September 20, 2020

THE lONG wAR:

The Enlightenment's Critics: a review of Critics of Enlightenment Rationalism edited by Gene Callahan and Kenneth B. McIntyre. (David Coates, 9/20/20, University Bookman)

This volume identifies the exponents of Enlightenment rationalism largely as the luminaries of the Parisian Enlightenment--Voltaire, Diderot, d'Alembert--and such fellow travellers as Thomas Paine and Thomas Jefferson. The ease with which such names are yoked together with Immanuel Kant leaves the reader feeling that too great a load is bearing the weight of this description. However, habits of thought characteristic of such Enlightenment rationalism are well-known, and the somewhat heterogenous cast have plenty of space to critique from every direction.

The tendency to seek for a single source of authority is the subject of those essays focussing on Isaiah Berlin and Michael Oakeshott. Berlin's repudiation of the triptych of monism is rehearsed: the assumption that for all questions there is a single answer, that there is an identifiable mechanism for discovering this answer, and that all answers are compatible with each other. Berlin found this approach characteristic of the phenomenalism of his contemporaries, the logical positivists, and believed this to be simply another recurrence of rationalist assumption which has repeatedly played itself out through history. His own emphasis on value pluralism, on the incompatibility of unrelated goods, can be seen as a rejection of this rationalist juggernaut.

For Oakeshott, the rationalist errs in assuming that the mind is an abstracted and independent tool, which can be applied at will to whatever material one wishes. Instead, Oakeshott argues, the mind is formed through interaction with the world, and undergoes an apprenticeship to a particular tradition of behavior through this interaction. It is a category mistake to abstract a particular idiom of conduct, such as the scientific method, and assume that same idiom holds equal value as an application to other spheres of life, such as politics or aesthetics. [...]

This collection features a broad range of thinkers, all of whom critique Enlightenment rationalism from difference perspectives. While some essays cluster round particular themes, there is a certain disunity in the presentation. The essay on Hayek stands out however, as a bridge between several of the themes of this book. His own critique of scientism is well-made, with particular reference to the two books he published in middle-life; The Counter-Revolution of Science, and The Sensory Order. Hayek denies the mind the ability to reduce the objects of sensory perception down to the level of purely objective categories, as our typology and means of stratifying experience come from modes of thought and experience which rely on our own socialisation. By extending his appreciation of the social nature of man, Hayek also deals with the dilemma identified in my introduction: if man's unaided reason is not an infallible source of authority, to what sources of authority can one defer instead?

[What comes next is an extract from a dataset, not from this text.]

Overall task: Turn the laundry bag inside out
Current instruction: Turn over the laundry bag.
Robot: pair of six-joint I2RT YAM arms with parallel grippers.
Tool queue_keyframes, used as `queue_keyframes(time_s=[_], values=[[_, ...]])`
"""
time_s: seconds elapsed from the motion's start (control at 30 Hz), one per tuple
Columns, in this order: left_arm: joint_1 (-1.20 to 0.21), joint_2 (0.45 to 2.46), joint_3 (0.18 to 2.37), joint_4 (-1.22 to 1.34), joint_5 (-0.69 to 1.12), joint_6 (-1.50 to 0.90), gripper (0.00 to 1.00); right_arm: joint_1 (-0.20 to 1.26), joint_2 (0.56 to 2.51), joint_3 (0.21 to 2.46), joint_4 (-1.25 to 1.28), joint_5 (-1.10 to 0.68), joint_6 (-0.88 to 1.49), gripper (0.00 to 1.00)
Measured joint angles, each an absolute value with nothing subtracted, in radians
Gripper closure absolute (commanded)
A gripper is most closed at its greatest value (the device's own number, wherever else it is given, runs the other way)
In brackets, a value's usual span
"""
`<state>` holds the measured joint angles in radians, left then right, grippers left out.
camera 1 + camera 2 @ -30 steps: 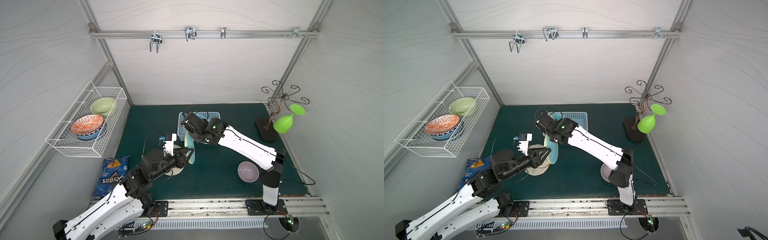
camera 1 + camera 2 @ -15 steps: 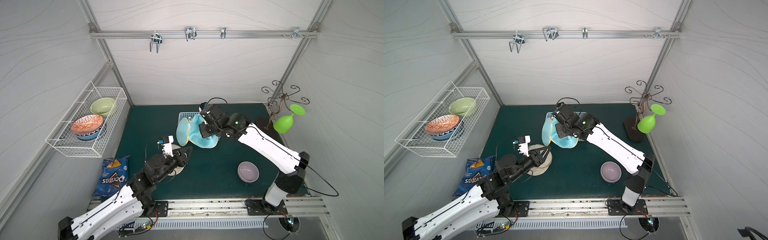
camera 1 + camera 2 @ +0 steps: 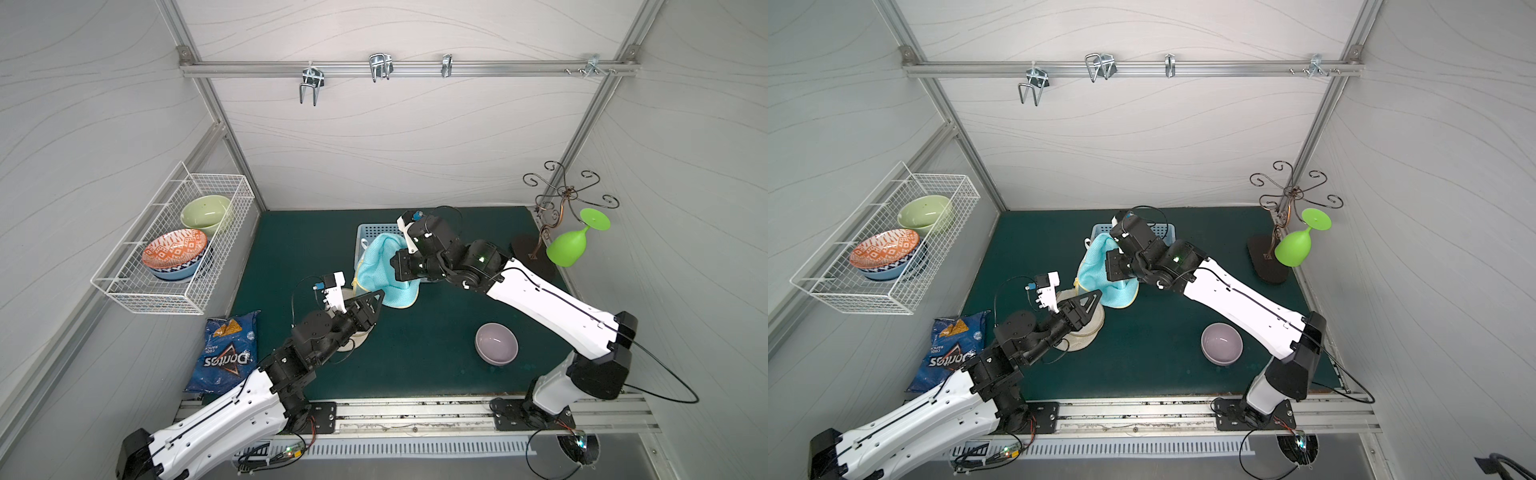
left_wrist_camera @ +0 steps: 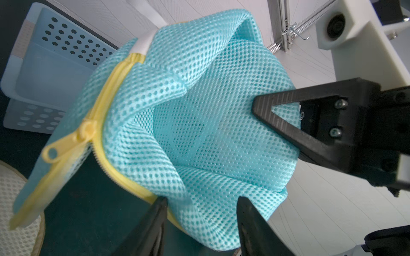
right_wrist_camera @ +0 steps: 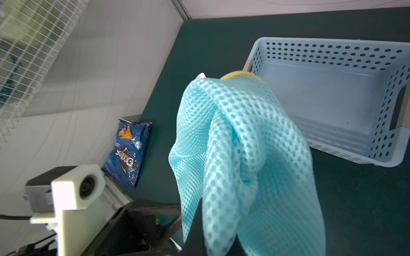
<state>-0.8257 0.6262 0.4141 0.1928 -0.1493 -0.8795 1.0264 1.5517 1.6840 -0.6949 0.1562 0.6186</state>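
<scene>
The right arm [image 3: 540, 303] holds the laundry bag [image 3: 382, 270] in the air above the counter [image 3: 436, 374], in front of the basket [image 3: 374, 230]. The bag's lower edge seems to hang clear of the surface. The right fingers [image 4: 286, 130] are clamped on a fold of the mesh. The left fingers [image 4: 150, 232] stand apart with the bag's bottom hem between them, not yet closed.

The largest risk is that this single pinch slips once the left side pulls. The mesh is bunched and slick, and the bag would drop near the cream mesh pouch [image 3: 1077, 332] below. Next, the left fingers may close on both layers at once, which would drag the whole bag along rather than evert it. A smaller risk is the yellow zipper [image 4: 88, 130], which looks only partly open. Fabric forced through that narrow mouth could snag on the teeth.

A second ago the right arm reached low toward the left one, with the bag hanging narrow and mostly hidden. Now the arm sits back toward the basket and the bag spreads wide. The left fingers stand slightly wider apart.
</scene>
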Motion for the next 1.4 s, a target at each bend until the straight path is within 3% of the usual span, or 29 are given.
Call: queue_keyframes(time_s=[0.2, 0.23, 0.27, 0.4, 0.43, 0.47, 0.5, 0.53, 0.73, 1.07, 1.27, 1.4], values=[[-0.826, 0.595, 0.408, 0.171, -0.139, -0.916, 0.41, 1.035, 1.520, 1.669, -0.664, 0.186, 0.620, 1.00], [-0.826, 0.585, 0.411, 0.156, -0.139, -0.918, 0.39, 1.039, 1.520, 1.671, -0.660, 0.194, 0.619, 1.00], [-0.826, 0.577, 0.415, 0.140, -0.139, -0.918, 0.29, 1.044, 1.520, 1.671, -0.656, 0.202, 0.616, 1.00], [-0.826, 0.585, 0.431, 0.120, -0.140, -0.921, 0.30, 1.061, 1.520, 1.669, -0.629, 0.206, 0.615, 1.00], [-0.826, 0.596, 0.432, 0.125, -0.139, -0.924, 0.38, 1.063, 1.520, 1.669, -0.623, 0.205, 0.617, 1.00], [-0.825, 0.613, 0.432, 0.128, -0.138, -0.929, 0.57, 1.066, 1.520, 1.669, -0.615, 0.203, 0.621, 1.00], [-0.825, 0.629, 0.432, 0.131, -0.137, -0.934, 0.84, 1.068, 1.520, 1.668, -0.605, 0.199, 0.625, 1.00], [-0.826, 0.641, 0.432, 0.136, -0.134, -0.931, 1.00, 1.068, 1.519, 1.662, -0.590, 0.195, 0.632, 1.00], [-0.826, 0.660, 0.425, 0.140, -0.123, -0.916, 1.00, 0.975, 1.432, 1.499, -0.463, 0.028, 0.757, 1.00], [-0.809, 0.587, 0.326, 0.152, -0.289, -0.852, 1.00, 0.810, 1.262, 1.261, -0.209, -0.325, 1.071, 1.00], [-0.543, 0.513, 0.397, 0.108, -0.136, -0.836, 1.00, 0.751, 1.219, 1.179, -0.219, -0.500, 1.013, 1.00], [-0.443, 0.554, 0.468, 0.037, 0.020, -0.814, 1.00, 0.723, 1.124, 1.027, -0.184, -0.567, 0.973, 1.00]])
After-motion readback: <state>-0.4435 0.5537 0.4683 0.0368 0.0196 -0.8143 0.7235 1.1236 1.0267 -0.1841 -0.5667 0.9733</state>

Hayek's social theorising is indebted to the eighteenth-century tradition of the Scottish social theorists, such as David Hume and Adam Smith. For them, society and its practices develop according to a pre-Darwinian social evolution. Whether by superstition or accident, particular institutions or practices become habitual and codified, such as private property or the nuclear family. Societies succeed because these institutions and practices harness healthy and productive activity, and win out over time in consequence of trial and error. Consequently, there is a prescriptive authority in favor of that which exists, and traditions which have been inherited. This provides a guide in determining individual and social behavior. [...]

Edmund Burke is the subject of the first essay in this collection; the subject of one of the latter, Russell Kirk, was himself devoted to Burke's thought. Burke can be seen to almost book-end this collection, as he was both a defender of prescriptive authority and a moral crusader who ran roughshod over tradition-defended immorality. His long campaign to impeach Warren Hastings explicitly rejected the "geographical morality" in which different standards of behavior could be permitted: "The laws of morality are the same everywhere, and there is no action which would pass for an act of extortion, of peculation, of bribery and of oppression in England, that is not an act of extortion, of peculation, of bribery and of oppression in Europe, Asia, Africa, and all the world over."

For Burke, the standard that superintends over prescriptive authority was the moral imperative of Christianity, and this theme is taken up in the essay on T. S. Eliot, in which tradition provides the framework for activity and creativity, but is to be supervised and criticised by "orthodoxy."

Modernity can be described this simply: the faithful Anglosphere vs. Rationalist Europe.